What the task requires: Give all of the data again exactly as written, omitting every image.

Supplied material:
== == ==

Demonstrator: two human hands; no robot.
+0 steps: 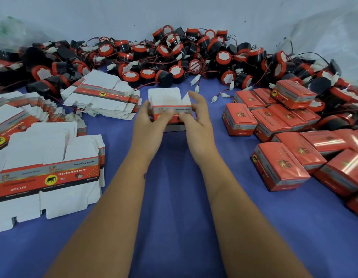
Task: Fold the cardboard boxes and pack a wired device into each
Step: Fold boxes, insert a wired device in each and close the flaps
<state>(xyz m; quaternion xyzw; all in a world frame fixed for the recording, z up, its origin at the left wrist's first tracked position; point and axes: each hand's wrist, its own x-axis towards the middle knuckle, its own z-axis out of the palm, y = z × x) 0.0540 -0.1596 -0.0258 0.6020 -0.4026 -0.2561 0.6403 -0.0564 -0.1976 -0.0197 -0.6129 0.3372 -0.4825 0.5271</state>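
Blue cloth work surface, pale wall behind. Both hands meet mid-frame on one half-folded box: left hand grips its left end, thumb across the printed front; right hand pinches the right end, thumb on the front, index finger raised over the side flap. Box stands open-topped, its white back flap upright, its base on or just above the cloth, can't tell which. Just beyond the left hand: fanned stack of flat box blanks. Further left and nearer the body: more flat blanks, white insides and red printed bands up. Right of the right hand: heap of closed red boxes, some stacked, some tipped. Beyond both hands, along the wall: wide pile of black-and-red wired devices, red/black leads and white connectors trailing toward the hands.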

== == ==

Result:
Demonstrator: two human hands; no robot.
+0 steps: 
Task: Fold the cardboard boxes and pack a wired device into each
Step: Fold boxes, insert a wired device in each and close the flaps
<state>(xyz m; quaternion xyzw; all in a world frame fixed for the recording, z up, its origin at the left wrist's first tracked position; point and axes: each hand's wrist, its own x-axis towards the middle knuckle, its own z-axis out of the palm, y = z × x) 0.0540 -0.1596 -0.0258 0.6020 -0.4026 -0.2561 0.6403 -0.0564 -0.1976 -0.0197 -0.6129 0.3372 -0.4825 0.5271</state>
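Blue cloth work surface, pale wall behind. Both hands meet mid-frame on one half-folded box: left hand grips its left end, thumb across the printed front; right hand pinches the right end, thumb on the front, index finger raised over the side flap. Box stands open-topped, its white back flap upright, its base on or just above the cloth, can't tell which. Just beyond the left hand: fanned stack of flat box blanks. Further left and nearer the body: more flat blanks, white insides and red printed bands up. Right of the right hand: heap of closed red boxes, some stacked, some tipped. Beyond both hands, along the wall: wide pile of black-and-red wired devices, red/black leads and white connectors trailing toward the hands.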

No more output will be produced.